1 Skaggs School of Pharmacy and Pharmaceutical Sciences, University of California, San Diego, La Jolla, California.
2 Department of Pharmacy, University of California, San Diego Health, La Jolla, California.
J Palliat Med. 2018 Dec;21(12):1761-1767. doi: 10.1089/jpm.2018.0093. Epub 2018 Jun 29.
Palliative care uses a team approach, including physicians, nurses, social workers, chaplains, and pharmacists. The pharmacist's role within palliative care teams is increasing and initial favorable outcomes have been reported.
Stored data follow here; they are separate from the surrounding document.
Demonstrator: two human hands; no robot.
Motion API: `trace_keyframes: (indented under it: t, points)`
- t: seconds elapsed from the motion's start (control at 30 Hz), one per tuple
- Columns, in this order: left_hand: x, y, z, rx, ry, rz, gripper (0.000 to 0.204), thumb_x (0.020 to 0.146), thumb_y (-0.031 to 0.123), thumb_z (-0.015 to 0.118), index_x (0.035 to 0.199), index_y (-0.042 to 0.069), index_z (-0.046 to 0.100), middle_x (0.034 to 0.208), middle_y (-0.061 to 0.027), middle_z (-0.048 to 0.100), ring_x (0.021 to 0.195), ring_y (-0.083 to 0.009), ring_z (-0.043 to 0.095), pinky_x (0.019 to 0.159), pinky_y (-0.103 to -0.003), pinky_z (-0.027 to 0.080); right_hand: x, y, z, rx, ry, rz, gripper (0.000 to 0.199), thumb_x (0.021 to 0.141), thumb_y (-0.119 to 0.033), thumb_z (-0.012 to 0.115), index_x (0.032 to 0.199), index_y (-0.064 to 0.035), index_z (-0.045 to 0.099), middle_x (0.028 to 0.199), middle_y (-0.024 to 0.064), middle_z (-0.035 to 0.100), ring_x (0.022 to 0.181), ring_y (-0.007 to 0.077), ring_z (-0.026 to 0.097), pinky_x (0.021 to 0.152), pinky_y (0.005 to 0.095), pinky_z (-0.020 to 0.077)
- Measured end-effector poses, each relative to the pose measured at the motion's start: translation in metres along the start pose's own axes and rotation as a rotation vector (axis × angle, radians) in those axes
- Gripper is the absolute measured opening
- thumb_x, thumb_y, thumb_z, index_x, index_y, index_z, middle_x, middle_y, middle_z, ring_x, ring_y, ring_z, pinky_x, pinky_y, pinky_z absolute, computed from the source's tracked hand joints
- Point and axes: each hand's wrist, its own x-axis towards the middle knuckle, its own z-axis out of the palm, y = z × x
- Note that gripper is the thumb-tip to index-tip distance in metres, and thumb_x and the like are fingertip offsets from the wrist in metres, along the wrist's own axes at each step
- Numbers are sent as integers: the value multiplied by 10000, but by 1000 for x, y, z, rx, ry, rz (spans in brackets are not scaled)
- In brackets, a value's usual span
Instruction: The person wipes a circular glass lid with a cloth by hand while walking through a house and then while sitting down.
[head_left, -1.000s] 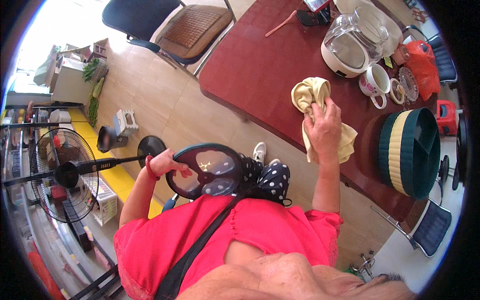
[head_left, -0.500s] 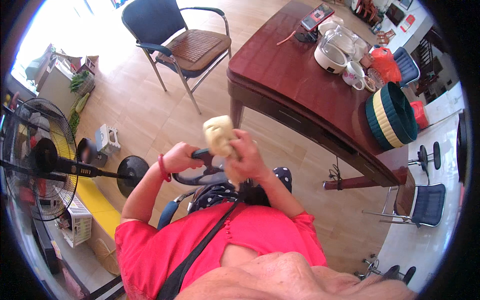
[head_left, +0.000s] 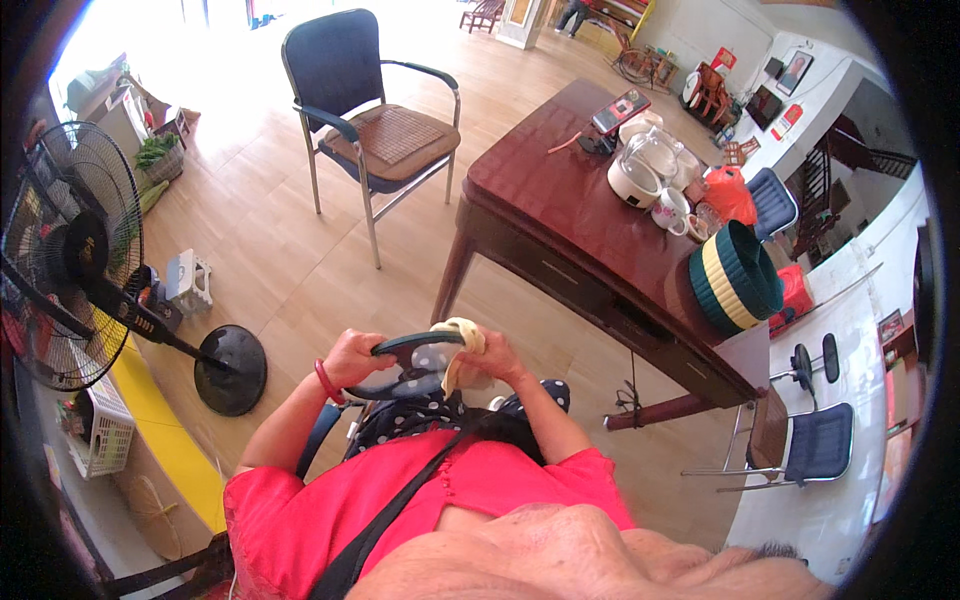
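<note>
Above my lap I hold a dark green hoop [head_left: 400, 388], tilted so that polka-dot cloth shows through its middle. My left hand [head_left: 355, 364] is closed around the hoop's left side. At its right side, my right hand [head_left: 499, 357] is closed on a cream fabric strip [head_left: 458, 331], which is looped over the hoop there. One part of the strip hangs down below my right fingers. How much of the hoop my right fingers also grip is hidden.
A dark red table [head_left: 540, 170] bears a green-and-cream ribbed round container [head_left: 722, 282], a phone [head_left: 621, 112], a floral mug [head_left: 671, 210] and several bowls. An armchair [head_left: 385, 140] stands ahead. At left are a standing fan [head_left: 85, 250] and a white basket [head_left: 105, 430].
The bunched cream strip, raised above the hoop before, now lies looped over its right side. My right hand has come down and away from my left. The view has tilted up.
</note>
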Motion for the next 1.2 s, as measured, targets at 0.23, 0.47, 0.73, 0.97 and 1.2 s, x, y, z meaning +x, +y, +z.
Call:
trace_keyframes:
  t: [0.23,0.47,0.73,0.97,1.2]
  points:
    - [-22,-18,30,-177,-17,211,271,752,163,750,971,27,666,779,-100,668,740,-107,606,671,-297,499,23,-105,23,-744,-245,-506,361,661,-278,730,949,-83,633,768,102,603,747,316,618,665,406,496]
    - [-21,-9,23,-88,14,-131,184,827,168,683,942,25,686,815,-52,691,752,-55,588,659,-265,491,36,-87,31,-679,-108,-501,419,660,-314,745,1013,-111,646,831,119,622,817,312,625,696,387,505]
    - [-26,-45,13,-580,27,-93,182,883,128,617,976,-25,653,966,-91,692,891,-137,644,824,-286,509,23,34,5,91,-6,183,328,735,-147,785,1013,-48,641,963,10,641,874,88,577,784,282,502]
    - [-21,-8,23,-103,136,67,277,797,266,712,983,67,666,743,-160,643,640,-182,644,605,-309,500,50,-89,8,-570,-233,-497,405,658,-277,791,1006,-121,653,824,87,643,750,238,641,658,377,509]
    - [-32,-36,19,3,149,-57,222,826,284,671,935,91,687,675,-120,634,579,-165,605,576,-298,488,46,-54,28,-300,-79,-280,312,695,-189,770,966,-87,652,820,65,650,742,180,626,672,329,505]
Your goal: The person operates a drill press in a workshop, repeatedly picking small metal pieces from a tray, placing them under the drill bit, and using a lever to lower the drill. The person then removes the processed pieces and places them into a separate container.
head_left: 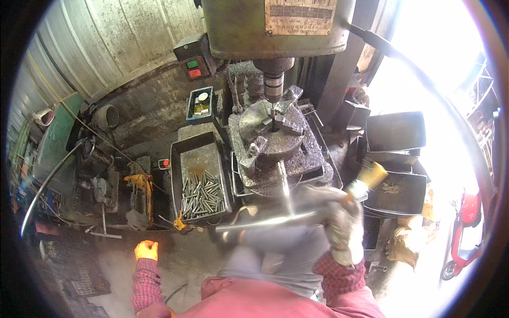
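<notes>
Brush (371, 177) with yellow bristles sticks up from the right hand (339, 220), whose grey glove is closed around its handle, just beside the round chuck (271, 132) under the drill. A T-shaped metal key (286, 212) blurs across nearby. The left hand (146, 249), in an orange glove, is a fist holding nothing, low beside the tray (177, 159) of metal rods (202, 193).

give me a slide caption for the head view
Person at a drill press: gloved right hand grips a T-shaped chuck key and brush, left hand hangs free beside a tray of metal pins.
</notes>
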### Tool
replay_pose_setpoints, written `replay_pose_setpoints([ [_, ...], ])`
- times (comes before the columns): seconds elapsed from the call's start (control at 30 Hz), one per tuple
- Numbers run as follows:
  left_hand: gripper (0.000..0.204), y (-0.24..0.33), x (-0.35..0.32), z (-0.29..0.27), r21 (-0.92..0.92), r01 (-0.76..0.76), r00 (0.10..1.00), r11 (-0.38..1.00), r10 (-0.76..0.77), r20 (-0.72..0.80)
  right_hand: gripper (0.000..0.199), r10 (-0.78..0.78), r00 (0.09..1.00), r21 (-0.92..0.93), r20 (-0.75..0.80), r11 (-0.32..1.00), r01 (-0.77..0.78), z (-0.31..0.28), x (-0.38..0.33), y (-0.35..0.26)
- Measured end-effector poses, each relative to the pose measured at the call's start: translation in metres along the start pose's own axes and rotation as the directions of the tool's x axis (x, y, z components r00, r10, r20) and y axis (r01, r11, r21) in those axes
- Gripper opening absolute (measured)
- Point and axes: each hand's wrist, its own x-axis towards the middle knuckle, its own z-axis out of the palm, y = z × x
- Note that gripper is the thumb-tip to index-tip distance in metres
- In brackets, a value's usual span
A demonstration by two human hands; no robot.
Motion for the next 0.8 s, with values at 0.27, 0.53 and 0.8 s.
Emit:
replay_pose_setpoints([
  [0.27, 0.092, 0.067, -0.014, -0.012, -0.031, -0.523, 0.78, 0.852, 0.464, -0.42, 0.06, 0.233, 0.899, 0.027, 0.372, 0.965, -0.261, 0.079, 0.106, 0.0],
  [0.53, 0.081, 0.054, -0.02, 0.011, -0.432, -0.483, 0.869, 0.762, 0.356, -0.343, 0.06, 0.331, 0.801, -0.176, 0.498, 0.944, -0.28, 0.124, 0.12, 0.001],
  [0.8, 0.03, 0.179, -0.088, -0.041, -0.523, -0.748, 0.663, 0.409, 0.498, -0.559, 0.057, -0.028, 0.638, 0.206, 0.77, 0.956, -0.207, 0.178, 0.051, 0.027],
])
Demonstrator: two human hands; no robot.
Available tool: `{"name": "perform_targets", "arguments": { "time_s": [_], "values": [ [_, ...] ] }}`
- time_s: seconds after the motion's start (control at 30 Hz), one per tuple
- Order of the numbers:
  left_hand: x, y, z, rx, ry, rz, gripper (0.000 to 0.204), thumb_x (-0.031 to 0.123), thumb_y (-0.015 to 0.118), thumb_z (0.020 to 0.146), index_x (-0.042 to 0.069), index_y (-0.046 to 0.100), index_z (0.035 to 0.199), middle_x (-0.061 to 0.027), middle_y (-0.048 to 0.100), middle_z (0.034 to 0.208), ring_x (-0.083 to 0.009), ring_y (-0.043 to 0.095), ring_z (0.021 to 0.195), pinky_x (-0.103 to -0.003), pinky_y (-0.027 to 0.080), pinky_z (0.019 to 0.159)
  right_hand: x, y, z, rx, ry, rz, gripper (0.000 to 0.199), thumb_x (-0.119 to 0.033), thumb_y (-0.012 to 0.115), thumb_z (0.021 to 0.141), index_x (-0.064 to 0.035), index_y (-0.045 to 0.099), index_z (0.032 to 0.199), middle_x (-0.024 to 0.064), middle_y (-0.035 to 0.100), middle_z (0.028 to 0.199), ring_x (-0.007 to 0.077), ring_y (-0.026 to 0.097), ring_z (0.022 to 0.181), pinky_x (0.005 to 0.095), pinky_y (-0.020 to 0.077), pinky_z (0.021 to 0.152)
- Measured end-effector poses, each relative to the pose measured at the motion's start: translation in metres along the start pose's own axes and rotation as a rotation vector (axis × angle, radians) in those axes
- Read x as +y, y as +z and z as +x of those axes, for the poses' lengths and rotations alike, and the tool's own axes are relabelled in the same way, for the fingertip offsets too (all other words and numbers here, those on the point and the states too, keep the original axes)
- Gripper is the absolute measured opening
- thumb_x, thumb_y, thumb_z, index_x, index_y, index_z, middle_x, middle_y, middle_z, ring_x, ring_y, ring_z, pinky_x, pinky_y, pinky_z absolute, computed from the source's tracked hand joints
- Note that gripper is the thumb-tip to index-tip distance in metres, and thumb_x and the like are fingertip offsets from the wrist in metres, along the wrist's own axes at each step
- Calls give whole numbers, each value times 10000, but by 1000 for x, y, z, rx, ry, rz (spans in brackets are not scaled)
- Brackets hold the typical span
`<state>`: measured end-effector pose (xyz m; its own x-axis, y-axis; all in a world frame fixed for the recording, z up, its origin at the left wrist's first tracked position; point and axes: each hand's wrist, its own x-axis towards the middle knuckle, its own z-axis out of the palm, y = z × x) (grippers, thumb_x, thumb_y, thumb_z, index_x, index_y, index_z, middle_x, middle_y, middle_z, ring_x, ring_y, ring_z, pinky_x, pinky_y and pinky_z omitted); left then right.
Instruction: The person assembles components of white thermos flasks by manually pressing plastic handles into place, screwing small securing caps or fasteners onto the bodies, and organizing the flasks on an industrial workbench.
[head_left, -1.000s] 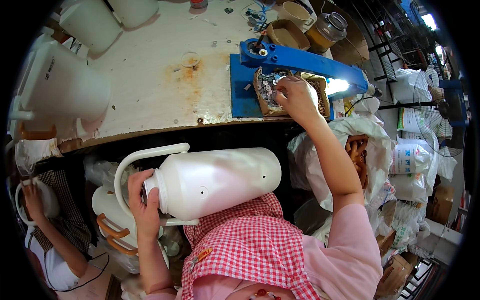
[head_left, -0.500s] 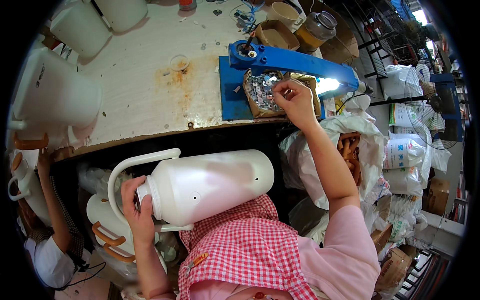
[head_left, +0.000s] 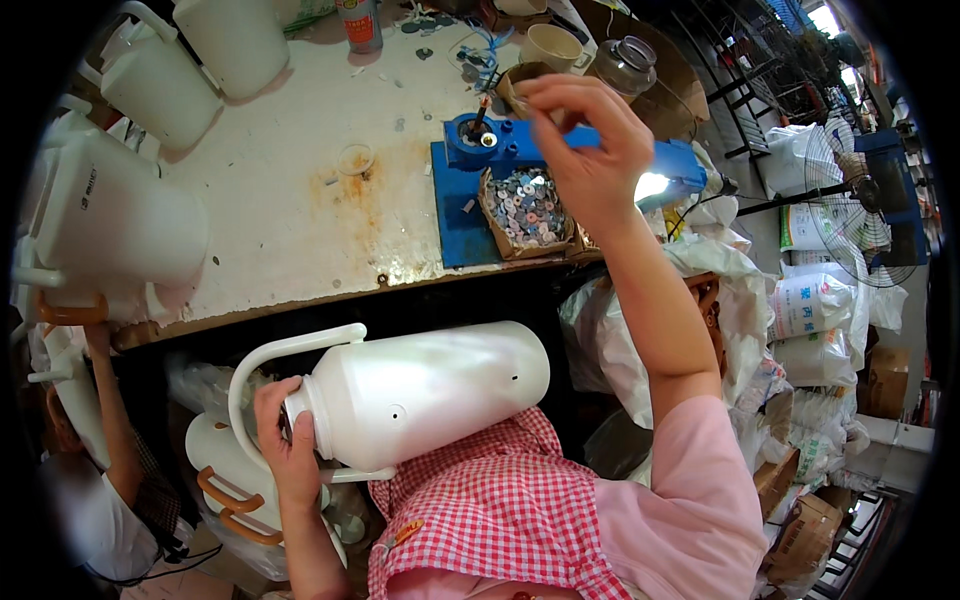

This retrospective study evaluated adult hospitalized patients seen by a part-time palliative care specialist pharmacist as part of the palliative care consultation team at an academic health system during a 15-month period between September 1, 2015, and March 30, 2017. Our study's objective is to identify patterns of an inpatient palliative care pharmacist's interventions and outcomes and evaluate the impact of pharmacist involvement on patient hospital length of stay (LOS), length from admission to palliative care consult (LTC), and time from consult to discharge or death (CTD).
The palliative care pharmacist was on service 35% of the time and saw 26.4% of the patient seen by the palliative care team (n = 341 out of 1293). Each patient received an average of 3.5 interventions with an average of 4.1 documented outcomes. The most common interventions were optimizing palliative medication regimen and providing education; most common outcomes were implementation of a change in palliative medication regimen and education of healthcare professionals. Overall, patients seen by the palliative care pharmacist were younger (p < 0.05), more likely to be female (p < 0.05), and more likely to have a primary palliative consultation reason listed as "pain" (p < 0.005). LOS, LTC, and CTD were significantly longer for patients seen by palliative care pharmacist.
Pharmacist interventions and outcomes were predominantly related to optimizing symptoms by changes in medication regimen and education of healthcare professionals. A subanalysis of patients with known date of first pharmacist visit found significantly improved LOS, LTC, and CTD for patients with early access to palliative pharmacy (in addition to the other members of the palliative team) compared to those without early access.
姑息治疗采用团队方法,包括医生、护士、社会工作者、牧师和药剂师。药剂师在姑息治疗团队中的角色正在增加,并已报告了初步的有利结果。
这项回顾性研究评估了 2015 年 9 月 1 日至 2017 年 3 月 30 日期间,在一个学术健康系统中,一名兼职姑息治疗专家药剂师作为姑息治疗咨询团队的一部分,为住院的成年患者提供服务的情况。我们的研究目的是确定住院姑息治疗药剂师干预措施和结果的模式,并评估药剂师参与对患者住院时间(LOS)、从入院到姑息治疗咨询(LTC)的时间和从咨询到出院或死亡(CTD)的影响。
姑息治疗药剂师的服务时间为 35%,为姑息治疗团队治疗的 26.4%的患者(1293 名患者中有 341 名)提供服务。每位患者接受的平均干预措施为 3.5 次,平均记录的结果为 4.1 次。最常见的干预措施是优化姑息治疗药物治疗方案和提供教育;最常见的结果是改变姑息治疗药物治疗方案和教育医疗保健专业人员。总体而言,接受姑息治疗药剂师治疗的患者更年轻(p<0.05)、更可能为女性(p<0.05)、更可能将主要姑息治疗咨询原因列为“疼痛”(p<0.005)。接受姑息治疗药剂师治疗的患者的 LOS、LTC 和 CTD 明显更长。
药剂师的干预措施和结果主要与通过改变药物治疗方案和教育医疗保健专业人员来优化症状有关。对已知首次接受药剂师访问日期的患者进行亚分析发现,与没有早期获得姑息治疗药物的患者相比,早期获得姑息治疗药物(除姑息治疗团队的其他成员外)的患者的 LOS、LTC 和 CTD 明显改善。